An important role player in the fuel industry believes that bio-fuels will play an increasingly important role over the next two decades as the world tries to phase out hydrocarbons, a role even more important than that of hydrogen or electricity.
The General Manager of fuel development strategy and alternative energies at Shell, Arthur Reijnhart, sees a landscape with a much more diverse energy supply emerging over the next few decades. This, he says, will be driven by an increase in demand fuelled by rising incomes, increasing urbanisation and continuing population growth. He says that it will become more difficult as well as more expensive to source fossil fuels.

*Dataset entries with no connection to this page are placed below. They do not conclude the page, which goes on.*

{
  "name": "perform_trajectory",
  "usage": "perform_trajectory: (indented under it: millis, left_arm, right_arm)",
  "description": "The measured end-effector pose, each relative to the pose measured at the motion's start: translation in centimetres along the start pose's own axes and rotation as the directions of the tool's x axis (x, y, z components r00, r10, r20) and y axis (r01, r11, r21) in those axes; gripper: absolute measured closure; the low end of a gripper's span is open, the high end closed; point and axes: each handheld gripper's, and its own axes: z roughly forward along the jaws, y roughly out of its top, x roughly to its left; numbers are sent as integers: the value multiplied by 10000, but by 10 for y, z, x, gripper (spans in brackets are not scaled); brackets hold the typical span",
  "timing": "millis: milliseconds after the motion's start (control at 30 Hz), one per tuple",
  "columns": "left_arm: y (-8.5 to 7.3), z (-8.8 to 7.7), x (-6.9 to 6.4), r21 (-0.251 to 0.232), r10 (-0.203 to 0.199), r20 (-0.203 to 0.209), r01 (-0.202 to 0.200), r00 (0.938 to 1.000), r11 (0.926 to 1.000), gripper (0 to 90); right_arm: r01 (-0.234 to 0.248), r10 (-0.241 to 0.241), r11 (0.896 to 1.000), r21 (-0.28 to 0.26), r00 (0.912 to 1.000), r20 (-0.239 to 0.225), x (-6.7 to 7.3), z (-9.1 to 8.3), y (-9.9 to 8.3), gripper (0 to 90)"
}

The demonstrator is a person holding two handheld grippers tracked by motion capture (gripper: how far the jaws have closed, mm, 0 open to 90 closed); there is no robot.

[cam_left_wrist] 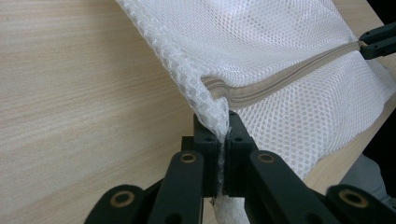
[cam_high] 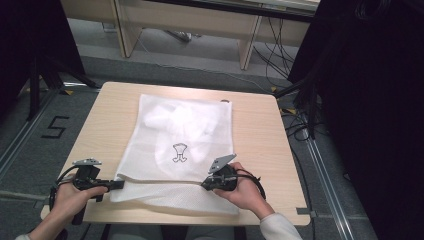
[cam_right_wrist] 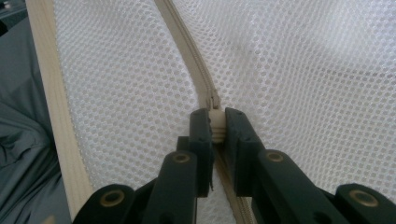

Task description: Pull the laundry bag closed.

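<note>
With the mesh bag (cam_high: 182, 145) flat on the desk (cam_high: 260, 135), the left tongs (cam_left_wrist: 223, 135) pinch its corner at the zip's end while the right tongs (cam_right_wrist: 215, 126) clamp the zip pull (cam_right_wrist: 215, 122), so zipping looks underway; next, a steady pull along the zip (cam_left_wrist: 285, 74) against the left's hold

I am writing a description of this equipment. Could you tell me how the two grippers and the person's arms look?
Both grippers are black. The left gripper and the right gripper each carry a grey three-cornered plate on top and trail a black cable. Seen close, the jaws are flat black linkage bars with brass-coloured pivot pins and blocky black pads. A light, whitish sleeve covers the right forearm.
</note>
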Motion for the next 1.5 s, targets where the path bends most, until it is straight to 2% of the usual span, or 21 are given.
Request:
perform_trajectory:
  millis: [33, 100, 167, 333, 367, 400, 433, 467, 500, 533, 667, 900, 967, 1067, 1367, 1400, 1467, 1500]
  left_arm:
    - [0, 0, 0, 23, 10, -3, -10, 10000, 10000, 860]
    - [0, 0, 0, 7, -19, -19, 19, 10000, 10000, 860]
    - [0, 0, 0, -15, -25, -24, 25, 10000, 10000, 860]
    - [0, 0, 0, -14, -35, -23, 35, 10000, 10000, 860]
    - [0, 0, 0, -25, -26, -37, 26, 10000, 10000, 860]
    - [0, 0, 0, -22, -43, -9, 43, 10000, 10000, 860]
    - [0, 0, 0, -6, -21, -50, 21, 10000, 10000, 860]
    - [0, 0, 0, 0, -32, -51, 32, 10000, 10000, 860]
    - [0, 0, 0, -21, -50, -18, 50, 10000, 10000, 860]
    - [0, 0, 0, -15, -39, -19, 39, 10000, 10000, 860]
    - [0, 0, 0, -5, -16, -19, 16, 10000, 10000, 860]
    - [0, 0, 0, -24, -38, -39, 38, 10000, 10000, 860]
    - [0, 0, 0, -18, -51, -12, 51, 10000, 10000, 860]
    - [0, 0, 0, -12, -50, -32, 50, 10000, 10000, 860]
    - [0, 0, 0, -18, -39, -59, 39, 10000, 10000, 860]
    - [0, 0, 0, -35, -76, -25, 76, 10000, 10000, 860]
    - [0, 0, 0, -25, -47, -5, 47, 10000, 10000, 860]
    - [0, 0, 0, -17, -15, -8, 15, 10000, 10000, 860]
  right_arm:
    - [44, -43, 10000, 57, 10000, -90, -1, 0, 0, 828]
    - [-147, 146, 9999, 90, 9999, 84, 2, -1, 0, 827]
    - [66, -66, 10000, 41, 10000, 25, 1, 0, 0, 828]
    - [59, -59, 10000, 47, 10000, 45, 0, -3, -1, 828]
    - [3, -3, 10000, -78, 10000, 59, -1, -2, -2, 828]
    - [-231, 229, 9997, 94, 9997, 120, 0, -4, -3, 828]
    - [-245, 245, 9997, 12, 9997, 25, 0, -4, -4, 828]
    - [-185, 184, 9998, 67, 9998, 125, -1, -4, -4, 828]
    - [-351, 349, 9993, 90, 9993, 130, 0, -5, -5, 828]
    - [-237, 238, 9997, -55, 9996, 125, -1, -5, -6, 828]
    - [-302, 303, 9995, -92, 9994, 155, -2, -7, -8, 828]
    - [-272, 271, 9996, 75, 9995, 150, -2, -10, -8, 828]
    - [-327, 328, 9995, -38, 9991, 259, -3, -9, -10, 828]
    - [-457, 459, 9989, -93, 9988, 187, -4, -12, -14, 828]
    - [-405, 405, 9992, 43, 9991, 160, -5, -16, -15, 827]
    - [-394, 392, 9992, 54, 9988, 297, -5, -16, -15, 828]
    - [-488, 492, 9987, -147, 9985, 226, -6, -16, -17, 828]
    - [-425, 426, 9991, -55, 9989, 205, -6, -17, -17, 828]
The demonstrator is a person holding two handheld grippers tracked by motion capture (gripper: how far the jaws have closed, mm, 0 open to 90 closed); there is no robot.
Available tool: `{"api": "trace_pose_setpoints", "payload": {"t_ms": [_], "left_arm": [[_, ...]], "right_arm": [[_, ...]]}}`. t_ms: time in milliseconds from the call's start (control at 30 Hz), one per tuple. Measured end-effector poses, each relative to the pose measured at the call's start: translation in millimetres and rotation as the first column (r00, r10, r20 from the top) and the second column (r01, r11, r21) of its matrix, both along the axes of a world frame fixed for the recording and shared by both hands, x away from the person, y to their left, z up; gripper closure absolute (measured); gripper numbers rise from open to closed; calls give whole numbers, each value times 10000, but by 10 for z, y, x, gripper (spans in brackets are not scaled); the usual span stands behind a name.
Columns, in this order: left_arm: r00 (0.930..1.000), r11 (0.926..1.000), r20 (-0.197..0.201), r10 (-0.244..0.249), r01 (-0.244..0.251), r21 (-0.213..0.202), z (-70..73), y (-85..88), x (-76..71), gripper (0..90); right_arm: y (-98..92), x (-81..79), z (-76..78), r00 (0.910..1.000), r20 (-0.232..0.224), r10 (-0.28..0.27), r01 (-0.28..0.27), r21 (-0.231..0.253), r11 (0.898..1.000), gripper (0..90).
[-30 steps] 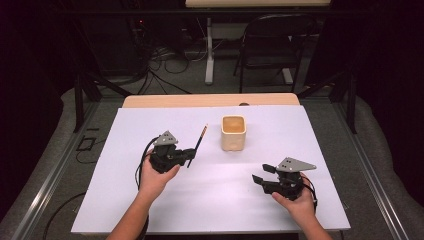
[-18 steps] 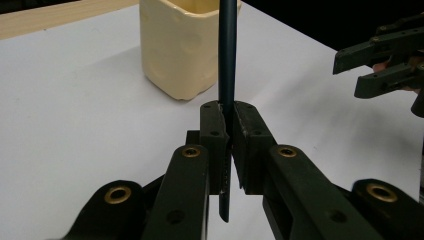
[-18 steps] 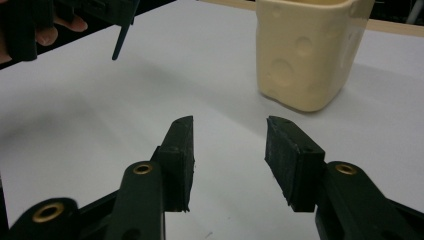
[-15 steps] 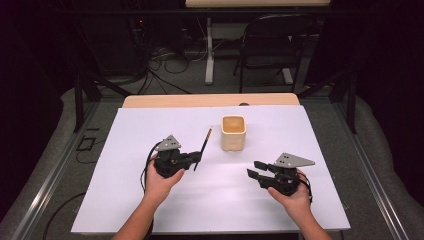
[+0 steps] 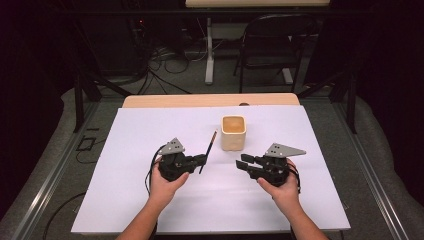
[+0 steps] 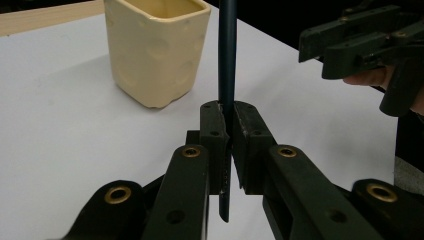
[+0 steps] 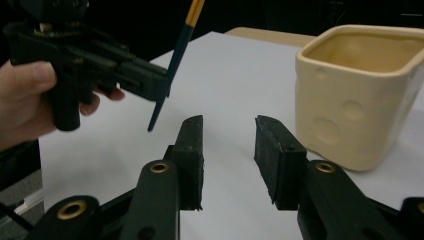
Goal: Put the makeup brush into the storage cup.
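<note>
With the left gripper [image 5: 202, 161] clamped on the slim dark-blue pencil [image 5: 208, 152] just left of the cream square ceramic cup [image 5: 233, 132], the right gripper [image 5: 243, 165], its empty jaws just narrowing, should approach squarely before any handover.

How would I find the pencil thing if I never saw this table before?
Start at the white table, then find the cream cup in its middle. Just left of it, the left gripper pinches a thin dark pencil with an orange top, the one long, skinny thing there.
</note>
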State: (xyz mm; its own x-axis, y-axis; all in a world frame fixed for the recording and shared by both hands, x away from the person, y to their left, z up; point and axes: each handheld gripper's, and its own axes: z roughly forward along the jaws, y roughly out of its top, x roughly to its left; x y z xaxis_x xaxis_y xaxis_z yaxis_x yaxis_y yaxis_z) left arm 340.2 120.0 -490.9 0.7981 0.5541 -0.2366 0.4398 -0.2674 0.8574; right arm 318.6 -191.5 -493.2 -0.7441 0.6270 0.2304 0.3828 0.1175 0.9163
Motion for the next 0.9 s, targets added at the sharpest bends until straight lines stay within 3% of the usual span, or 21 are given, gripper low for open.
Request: {"api": "trace_pose_setpoints", "payload": {"t_ms": [100, 467, 900], "left_arm": [[10000, 9999, -17, -94, 94, -71, -11, -25, -11, 838], [9991, 9991, -64, -416, 416, -87, -59, -120, -53, 838], [9973, 9973, -125, -726, 727, 91, -116, -237, -108, 838]], "right_arm": [[87, 39, 20, 9999, -96, -70, 76, 658, 9978, 650], [261, 120, 77, 9981, -592, 165, -57, 1781, 9840, 685], [215, 139, -34, 9915, -1286, 220, 97, 2415, 9704, 684]]}}
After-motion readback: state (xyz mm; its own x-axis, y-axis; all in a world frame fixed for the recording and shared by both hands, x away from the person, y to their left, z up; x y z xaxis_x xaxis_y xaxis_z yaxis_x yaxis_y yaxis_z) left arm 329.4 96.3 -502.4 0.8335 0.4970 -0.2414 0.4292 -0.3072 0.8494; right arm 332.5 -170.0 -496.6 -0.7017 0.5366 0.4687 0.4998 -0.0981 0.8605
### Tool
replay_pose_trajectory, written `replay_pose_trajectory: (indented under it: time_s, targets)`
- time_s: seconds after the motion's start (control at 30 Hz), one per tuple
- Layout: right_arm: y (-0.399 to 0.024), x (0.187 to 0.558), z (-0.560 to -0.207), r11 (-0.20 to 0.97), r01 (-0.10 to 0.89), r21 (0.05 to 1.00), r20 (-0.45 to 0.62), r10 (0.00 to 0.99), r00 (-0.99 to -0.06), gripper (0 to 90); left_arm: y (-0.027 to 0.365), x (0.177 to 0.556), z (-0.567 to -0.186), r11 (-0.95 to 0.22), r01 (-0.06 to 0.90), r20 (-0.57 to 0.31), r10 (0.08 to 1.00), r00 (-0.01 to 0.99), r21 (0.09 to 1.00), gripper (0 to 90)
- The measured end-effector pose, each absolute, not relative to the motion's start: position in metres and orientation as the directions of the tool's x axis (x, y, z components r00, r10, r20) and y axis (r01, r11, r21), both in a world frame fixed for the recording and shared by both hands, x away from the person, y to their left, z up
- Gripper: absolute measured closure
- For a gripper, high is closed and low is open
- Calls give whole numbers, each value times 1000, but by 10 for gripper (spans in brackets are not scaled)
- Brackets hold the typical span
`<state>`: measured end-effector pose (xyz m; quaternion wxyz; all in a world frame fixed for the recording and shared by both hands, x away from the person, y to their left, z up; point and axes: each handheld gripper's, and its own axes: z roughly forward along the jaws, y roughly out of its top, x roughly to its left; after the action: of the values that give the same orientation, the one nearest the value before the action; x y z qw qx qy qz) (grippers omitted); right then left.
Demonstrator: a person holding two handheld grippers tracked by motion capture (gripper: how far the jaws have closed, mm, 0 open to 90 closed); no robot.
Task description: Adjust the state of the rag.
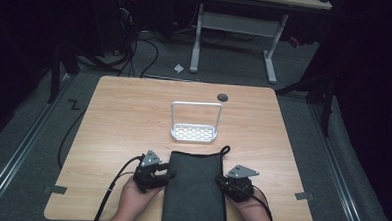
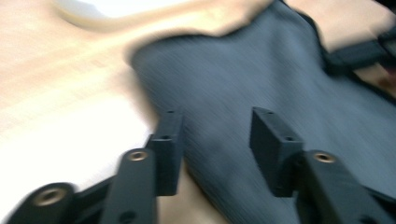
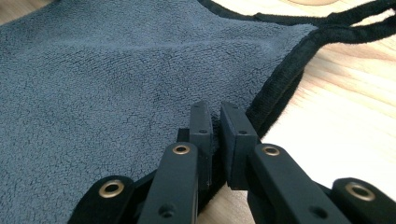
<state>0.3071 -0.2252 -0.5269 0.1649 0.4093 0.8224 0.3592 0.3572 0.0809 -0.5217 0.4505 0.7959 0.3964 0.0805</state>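
A dark grey towel [image 1: 195, 190] lies folded on the wooden table [image 1: 118, 117] and hangs over its front edge. My left gripper [image 1: 168, 175] is at the towel's left edge. In the left gripper view this gripper [image 2: 215, 130] is open, its jaws wide apart just above the towel [image 2: 280, 70] with nothing pinched. My right gripper [image 1: 221, 181] is at the towel's right edge. In the right gripper view its jaws [image 3: 215, 121] stand a narrow slit apart, with the towel's [image 3: 116, 70] black-hemmed edge caught in the slit.
A white wire rack [image 1: 194, 134] with a tall handle stands mid-table, just beyond the towel. The towel's black hanging loop [image 1: 225, 151] points toward it. A dark round grommet [image 1: 222, 97] is near the far edge. Desk legs and cables are on the floor beyond.
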Motion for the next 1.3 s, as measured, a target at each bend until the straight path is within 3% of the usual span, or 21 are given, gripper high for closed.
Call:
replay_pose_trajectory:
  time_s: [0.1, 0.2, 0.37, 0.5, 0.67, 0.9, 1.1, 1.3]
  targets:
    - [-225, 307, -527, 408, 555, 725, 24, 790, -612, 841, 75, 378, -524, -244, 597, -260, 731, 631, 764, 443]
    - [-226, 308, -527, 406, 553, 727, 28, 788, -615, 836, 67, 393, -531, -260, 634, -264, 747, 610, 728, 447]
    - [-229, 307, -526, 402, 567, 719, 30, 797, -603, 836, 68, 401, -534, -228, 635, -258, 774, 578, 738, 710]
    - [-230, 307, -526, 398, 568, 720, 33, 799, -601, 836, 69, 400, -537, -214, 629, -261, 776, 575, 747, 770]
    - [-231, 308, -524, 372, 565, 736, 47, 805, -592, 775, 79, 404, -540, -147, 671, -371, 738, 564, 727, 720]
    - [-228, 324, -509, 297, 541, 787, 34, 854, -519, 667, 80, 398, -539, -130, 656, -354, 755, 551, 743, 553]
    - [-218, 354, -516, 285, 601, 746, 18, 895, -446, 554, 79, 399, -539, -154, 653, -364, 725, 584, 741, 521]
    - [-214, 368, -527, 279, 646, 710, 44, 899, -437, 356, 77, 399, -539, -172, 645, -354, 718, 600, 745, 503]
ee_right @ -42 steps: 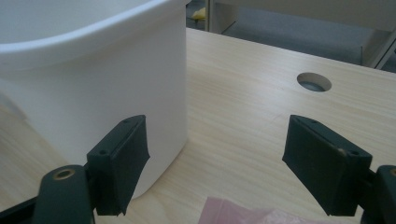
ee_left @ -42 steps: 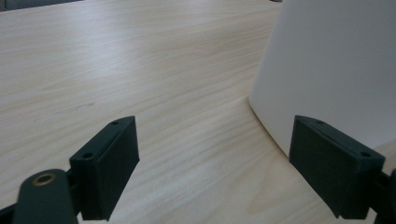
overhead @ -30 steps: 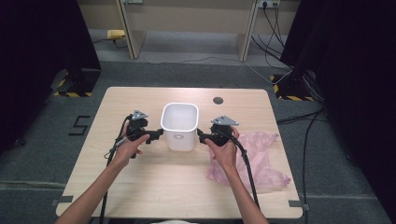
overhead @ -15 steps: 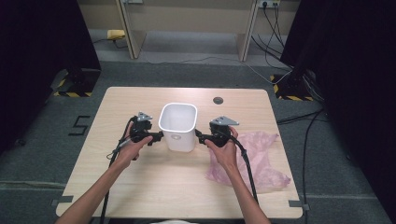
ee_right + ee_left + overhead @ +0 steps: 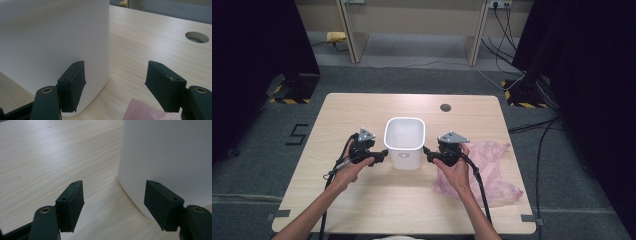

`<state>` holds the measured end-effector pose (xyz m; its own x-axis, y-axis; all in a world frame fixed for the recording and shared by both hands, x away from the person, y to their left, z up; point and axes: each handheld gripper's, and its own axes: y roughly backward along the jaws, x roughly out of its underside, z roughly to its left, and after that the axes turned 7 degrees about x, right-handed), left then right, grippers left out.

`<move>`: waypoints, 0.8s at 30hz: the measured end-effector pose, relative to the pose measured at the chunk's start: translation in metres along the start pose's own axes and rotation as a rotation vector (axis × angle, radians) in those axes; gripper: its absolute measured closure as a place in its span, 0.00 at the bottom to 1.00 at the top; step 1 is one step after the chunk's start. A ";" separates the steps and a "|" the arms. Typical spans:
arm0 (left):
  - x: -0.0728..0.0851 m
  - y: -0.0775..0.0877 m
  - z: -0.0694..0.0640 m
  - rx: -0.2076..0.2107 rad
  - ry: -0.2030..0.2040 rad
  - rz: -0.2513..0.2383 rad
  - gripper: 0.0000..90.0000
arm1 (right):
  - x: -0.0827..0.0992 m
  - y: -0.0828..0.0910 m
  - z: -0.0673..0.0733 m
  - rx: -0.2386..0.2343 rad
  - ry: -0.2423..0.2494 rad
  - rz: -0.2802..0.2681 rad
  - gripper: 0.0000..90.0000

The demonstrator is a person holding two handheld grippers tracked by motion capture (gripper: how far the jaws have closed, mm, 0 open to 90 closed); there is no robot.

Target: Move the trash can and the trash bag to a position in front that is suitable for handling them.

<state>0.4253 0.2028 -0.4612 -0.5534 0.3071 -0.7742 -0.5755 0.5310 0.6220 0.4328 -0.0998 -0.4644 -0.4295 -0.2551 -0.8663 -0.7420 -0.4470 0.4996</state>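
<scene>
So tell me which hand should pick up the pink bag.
Right. The right gripper sits beside the pink bag, its jaws open; the left gripper is across the white bin.

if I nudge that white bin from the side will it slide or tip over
Probably slide. The white bin looks like thin, smooth plastic and seems empty, so likely light on the wooden table. It is fairly tall with a base narrower than its rim, so a push near the top might tip it; push low.
</scene>
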 end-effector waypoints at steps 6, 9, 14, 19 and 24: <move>0.007 0.011 -0.010 0.021 -0.024 -0.009 0.32 | 0.008 0.012 0.004 -0.014 0.020 0.007 0.35; 0.006 0.013 -0.006 0.017 -0.004 -0.021 0.16 | 0.008 0.013 0.003 -0.006 0.029 0.023 0.29; 0.003 0.000 0.023 -0.070 0.100 -0.068 0.17 | 0.000 -0.001 -0.014 0.025 -0.061 0.012 0.28; -0.003 -0.013 0.034 -0.079 0.137 -0.091 0.17 | -0.007 -0.020 -0.025 0.025 -0.090 0.011 0.27; -0.009 -0.021 0.028 -0.041 0.131 -0.095 0.17 | -0.010 -0.031 -0.023 -0.010 -0.058 0.018 0.26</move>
<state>0.4589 0.2108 -0.4704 -0.5675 0.1501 -0.8096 -0.6518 0.5189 0.5531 0.4724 -0.1031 -0.4709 -0.4721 -0.2128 -0.8555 -0.7291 -0.4512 0.5146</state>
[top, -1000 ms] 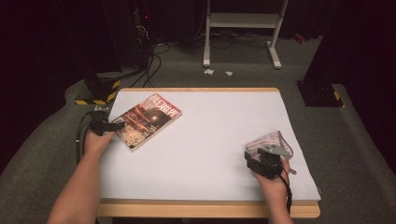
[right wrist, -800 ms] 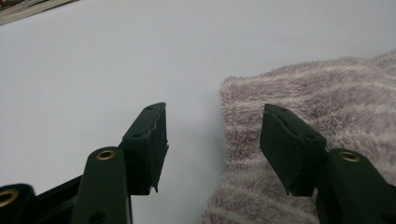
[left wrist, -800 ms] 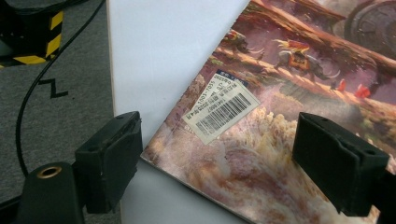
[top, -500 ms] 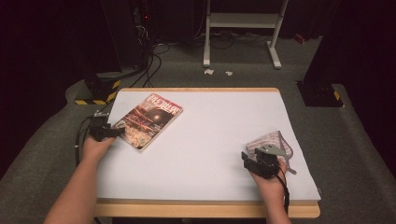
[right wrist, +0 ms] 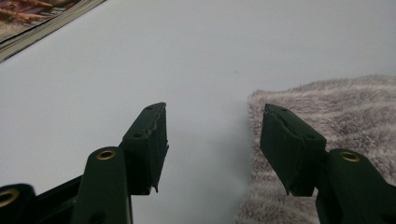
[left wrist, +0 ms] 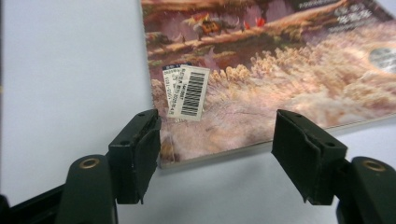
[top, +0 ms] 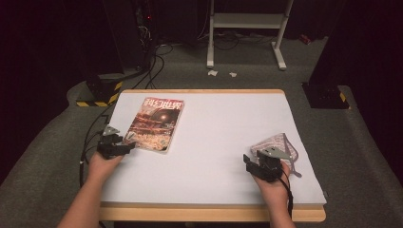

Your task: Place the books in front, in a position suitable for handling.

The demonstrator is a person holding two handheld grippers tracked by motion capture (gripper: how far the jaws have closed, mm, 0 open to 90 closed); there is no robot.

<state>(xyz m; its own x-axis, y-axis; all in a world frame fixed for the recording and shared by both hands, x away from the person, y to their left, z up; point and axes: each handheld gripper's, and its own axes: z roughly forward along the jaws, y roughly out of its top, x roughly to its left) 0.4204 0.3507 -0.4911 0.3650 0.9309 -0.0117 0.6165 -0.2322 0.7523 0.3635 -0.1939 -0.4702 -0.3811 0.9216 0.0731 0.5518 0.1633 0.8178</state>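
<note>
On the white counter [top: 214, 142] the left gripper [left wrist: 217, 154] has its jaws released, though they have just been closing, straddling the near corner of the magazine [left wrist: 280, 74] lying flat, while the right gripper [right wrist: 212, 140] rests with jaws apart at the edge of a pinkish towel [right wrist: 336, 107]

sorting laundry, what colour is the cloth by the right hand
Pale mauve-grey with faint lighter stripes; the cloth shows best in the right gripper view.

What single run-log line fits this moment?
left gripper: jaws closing astride glossy illustrated magazine corner | right gripper: open beside pink-grey fluffy cloth
</note>
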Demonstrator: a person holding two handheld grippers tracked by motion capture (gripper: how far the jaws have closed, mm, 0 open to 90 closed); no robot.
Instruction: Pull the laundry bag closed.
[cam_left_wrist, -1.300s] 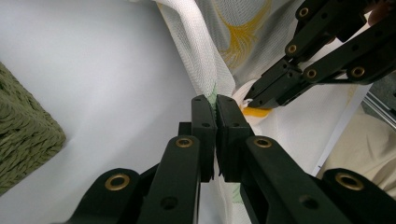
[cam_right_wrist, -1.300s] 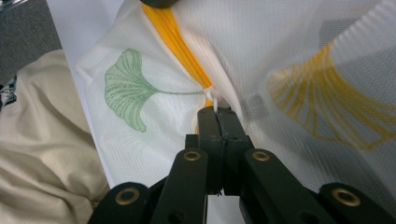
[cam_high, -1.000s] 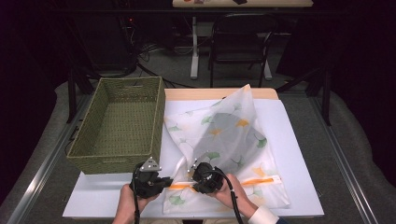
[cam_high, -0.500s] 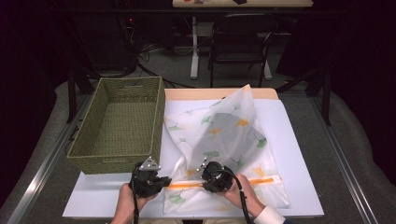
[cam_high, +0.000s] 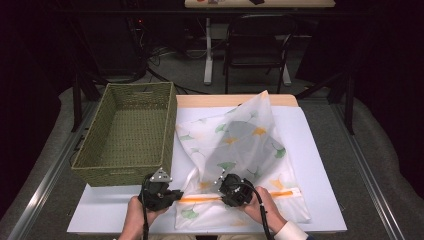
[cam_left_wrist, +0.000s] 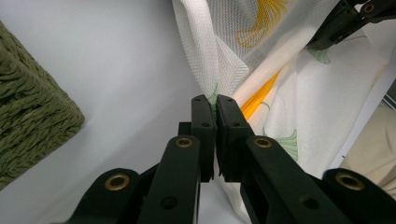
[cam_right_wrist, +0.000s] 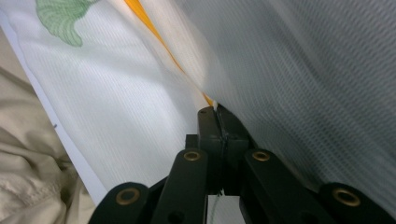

The importance of alternative energy sources will therefore continue to grow and by 2030 alternative fuels will account for about 30% of fuel-usage. This, he says, will come from a variety of products.
He concedes that electricity, hydrogen and natural gas have a role to play in this regard, but bio-fuels will be 'the single most important alternative to hydrocarbons in mobility in the next 20 years.'
Shell already has plans in place to increase its operations in the bio-fuels market. He pointed to the company's recent $12 partnership agreement with Cosan, a major Brazilian ethanol and sugar producer. Reijnhart also foresees major breakthroughs in the cellulosic ethanol production process during the next two decades.
One thing is clear: by the year 2050 the average car will not be a V8 Buick with a fuel consumption of 10mpg.